*** Begin section ***

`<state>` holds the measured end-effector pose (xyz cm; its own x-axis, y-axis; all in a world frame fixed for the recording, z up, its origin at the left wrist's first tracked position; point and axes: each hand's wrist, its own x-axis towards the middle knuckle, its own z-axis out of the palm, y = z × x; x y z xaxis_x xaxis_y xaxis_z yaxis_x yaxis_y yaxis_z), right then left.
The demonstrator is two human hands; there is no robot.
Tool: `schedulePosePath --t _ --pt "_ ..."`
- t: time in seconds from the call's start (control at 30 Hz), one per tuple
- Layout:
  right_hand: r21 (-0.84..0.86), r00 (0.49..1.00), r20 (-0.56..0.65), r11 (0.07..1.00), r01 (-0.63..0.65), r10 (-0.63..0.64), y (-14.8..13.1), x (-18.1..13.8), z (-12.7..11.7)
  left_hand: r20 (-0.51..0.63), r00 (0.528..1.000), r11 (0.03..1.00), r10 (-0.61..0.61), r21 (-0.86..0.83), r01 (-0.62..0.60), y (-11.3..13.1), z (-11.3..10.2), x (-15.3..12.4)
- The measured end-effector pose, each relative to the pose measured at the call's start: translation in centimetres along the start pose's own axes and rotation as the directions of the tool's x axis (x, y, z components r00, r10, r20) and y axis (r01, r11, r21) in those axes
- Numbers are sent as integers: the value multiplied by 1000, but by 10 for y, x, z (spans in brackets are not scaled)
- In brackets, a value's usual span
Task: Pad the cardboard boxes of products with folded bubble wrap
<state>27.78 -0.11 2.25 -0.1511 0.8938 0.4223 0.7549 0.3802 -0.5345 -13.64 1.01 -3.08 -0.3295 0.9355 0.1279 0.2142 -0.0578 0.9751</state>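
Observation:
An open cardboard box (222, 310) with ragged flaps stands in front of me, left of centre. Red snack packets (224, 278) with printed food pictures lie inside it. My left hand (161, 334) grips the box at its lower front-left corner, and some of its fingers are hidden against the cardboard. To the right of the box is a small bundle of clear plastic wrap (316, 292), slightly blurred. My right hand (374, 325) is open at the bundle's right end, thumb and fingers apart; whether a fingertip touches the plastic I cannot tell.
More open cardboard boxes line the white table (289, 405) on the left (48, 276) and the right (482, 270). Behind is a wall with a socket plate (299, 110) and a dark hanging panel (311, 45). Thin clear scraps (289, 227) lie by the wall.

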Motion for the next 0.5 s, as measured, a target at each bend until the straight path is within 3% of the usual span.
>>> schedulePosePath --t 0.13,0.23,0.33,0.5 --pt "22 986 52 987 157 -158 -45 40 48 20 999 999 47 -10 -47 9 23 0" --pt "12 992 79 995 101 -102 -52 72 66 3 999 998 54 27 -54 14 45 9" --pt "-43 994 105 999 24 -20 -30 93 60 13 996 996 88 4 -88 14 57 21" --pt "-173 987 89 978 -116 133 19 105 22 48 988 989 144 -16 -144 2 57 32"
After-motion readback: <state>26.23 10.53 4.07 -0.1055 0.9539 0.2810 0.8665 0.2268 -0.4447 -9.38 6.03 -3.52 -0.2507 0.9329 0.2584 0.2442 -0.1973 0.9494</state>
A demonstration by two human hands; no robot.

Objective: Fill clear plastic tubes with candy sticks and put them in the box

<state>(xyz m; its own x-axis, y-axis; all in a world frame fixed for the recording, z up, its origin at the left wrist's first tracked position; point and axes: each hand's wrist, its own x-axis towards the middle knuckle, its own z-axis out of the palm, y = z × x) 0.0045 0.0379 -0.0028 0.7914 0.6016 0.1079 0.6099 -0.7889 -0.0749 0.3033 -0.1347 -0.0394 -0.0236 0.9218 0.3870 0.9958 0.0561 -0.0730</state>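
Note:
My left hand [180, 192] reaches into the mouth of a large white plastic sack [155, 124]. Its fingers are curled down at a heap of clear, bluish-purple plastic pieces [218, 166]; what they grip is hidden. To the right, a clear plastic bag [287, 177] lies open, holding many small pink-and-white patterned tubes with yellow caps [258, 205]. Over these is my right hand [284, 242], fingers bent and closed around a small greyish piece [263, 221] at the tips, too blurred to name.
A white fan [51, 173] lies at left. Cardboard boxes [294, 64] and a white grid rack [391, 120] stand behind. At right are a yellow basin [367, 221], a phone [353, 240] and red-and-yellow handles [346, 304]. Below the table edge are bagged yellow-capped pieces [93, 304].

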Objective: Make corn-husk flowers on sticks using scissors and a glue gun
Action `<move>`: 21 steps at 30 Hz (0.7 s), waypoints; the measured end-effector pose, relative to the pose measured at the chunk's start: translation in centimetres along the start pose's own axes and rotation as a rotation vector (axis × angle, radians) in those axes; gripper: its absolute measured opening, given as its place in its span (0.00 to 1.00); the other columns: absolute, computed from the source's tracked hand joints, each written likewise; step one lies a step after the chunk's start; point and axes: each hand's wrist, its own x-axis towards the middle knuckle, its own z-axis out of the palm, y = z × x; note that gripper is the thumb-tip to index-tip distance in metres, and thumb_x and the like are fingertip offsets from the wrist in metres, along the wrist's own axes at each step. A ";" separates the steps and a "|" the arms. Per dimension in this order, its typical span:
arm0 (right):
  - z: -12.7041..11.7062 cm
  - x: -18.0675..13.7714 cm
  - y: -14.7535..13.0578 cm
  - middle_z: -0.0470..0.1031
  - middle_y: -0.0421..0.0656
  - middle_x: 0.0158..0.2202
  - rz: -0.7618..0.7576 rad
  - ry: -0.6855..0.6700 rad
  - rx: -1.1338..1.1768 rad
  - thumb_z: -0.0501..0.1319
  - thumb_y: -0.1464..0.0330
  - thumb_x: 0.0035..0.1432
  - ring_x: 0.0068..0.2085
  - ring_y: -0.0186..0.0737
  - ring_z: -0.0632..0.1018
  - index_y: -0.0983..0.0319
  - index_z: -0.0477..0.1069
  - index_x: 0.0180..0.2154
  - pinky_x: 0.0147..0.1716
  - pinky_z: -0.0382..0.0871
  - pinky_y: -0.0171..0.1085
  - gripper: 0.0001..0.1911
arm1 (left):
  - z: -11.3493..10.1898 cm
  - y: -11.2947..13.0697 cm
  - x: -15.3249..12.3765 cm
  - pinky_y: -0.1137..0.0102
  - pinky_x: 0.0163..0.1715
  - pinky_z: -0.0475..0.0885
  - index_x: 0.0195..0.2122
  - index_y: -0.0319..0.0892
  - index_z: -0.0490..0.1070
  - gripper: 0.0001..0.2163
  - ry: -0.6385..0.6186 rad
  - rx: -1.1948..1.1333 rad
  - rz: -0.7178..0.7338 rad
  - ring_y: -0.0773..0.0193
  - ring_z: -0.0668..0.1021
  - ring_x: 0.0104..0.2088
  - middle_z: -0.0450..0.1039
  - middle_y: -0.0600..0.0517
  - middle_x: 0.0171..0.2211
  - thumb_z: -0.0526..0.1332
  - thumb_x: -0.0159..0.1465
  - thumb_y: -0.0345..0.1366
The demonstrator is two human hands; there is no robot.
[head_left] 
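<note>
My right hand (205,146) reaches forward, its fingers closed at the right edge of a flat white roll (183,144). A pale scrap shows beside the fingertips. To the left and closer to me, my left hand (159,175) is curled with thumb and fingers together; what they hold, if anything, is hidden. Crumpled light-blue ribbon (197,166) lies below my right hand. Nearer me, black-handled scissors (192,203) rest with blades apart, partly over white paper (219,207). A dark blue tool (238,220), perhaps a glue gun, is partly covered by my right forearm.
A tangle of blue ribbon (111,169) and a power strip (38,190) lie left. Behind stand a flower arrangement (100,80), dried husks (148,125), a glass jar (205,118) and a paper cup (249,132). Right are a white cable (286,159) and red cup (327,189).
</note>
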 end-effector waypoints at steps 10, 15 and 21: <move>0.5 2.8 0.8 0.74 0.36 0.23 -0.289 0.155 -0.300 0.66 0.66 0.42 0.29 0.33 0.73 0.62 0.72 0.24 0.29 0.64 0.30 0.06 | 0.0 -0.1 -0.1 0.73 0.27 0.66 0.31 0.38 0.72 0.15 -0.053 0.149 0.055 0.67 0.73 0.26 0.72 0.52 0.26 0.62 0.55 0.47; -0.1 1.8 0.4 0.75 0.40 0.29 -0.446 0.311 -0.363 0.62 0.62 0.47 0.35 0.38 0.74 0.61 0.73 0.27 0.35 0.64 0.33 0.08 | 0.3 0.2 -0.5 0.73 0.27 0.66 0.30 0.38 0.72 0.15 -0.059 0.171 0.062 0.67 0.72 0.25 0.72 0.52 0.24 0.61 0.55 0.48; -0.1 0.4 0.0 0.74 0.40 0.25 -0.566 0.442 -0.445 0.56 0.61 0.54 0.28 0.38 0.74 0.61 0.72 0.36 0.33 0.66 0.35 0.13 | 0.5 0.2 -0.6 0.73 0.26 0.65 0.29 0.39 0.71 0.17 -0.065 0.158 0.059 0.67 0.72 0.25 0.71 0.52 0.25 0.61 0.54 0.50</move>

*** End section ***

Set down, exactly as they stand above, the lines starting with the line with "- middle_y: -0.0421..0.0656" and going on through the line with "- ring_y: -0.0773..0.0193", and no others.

  - middle_y: -0.0421..0.0656
  - middle_x: 0.0158..0.2202
  - rz: -0.7618..0.7576 rad
  - ry: -0.6855..0.6700 rad
  - rx: -1.1338..1.1768 rad
  - thumb_z: -0.0501..0.1319
  - thumb_y: -0.1464..0.0330
  - thumb_x: 0.0035..0.1432
  - ring_x: 0.0068..0.2085
  - ring_y: -0.0186..0.0737
  - ring_z: -0.0632..0.1018
  - index_y: -0.0983..0.0319
  - index_z: -0.0477..0.1069
  - index_x: 0.0180..0.2154
  - pinky_x: 0.0147..0.1716
  - pinky_z: -0.0382..0.0871
  - pinky_y: -0.0171..0.1085
  - gripper: 0.0001..0.1911
arm1 (left):
  - z: -11.3493..10.1898 cm
  - y: -11.2947..13.0697 cm
  - x: -15.3249..12.3765 cm
  - pinky_y: -0.1137..0.0102
  - pinky_x: 0.0163..0.1715
  - pinky_z: -0.0475..0.0885
  - index_x: 0.0195..0.2122
  - index_y: -0.0319..0.0892
  - index_z: -0.0490..0.1070
  - gripper: 0.0001..0.2163
  - ry: -0.6385..0.6186 rad
  - rx: -1.1948..1.1333 rad
  - rz: -0.7178..0.7338 rad
  - ring_y: -0.0773..0.0193

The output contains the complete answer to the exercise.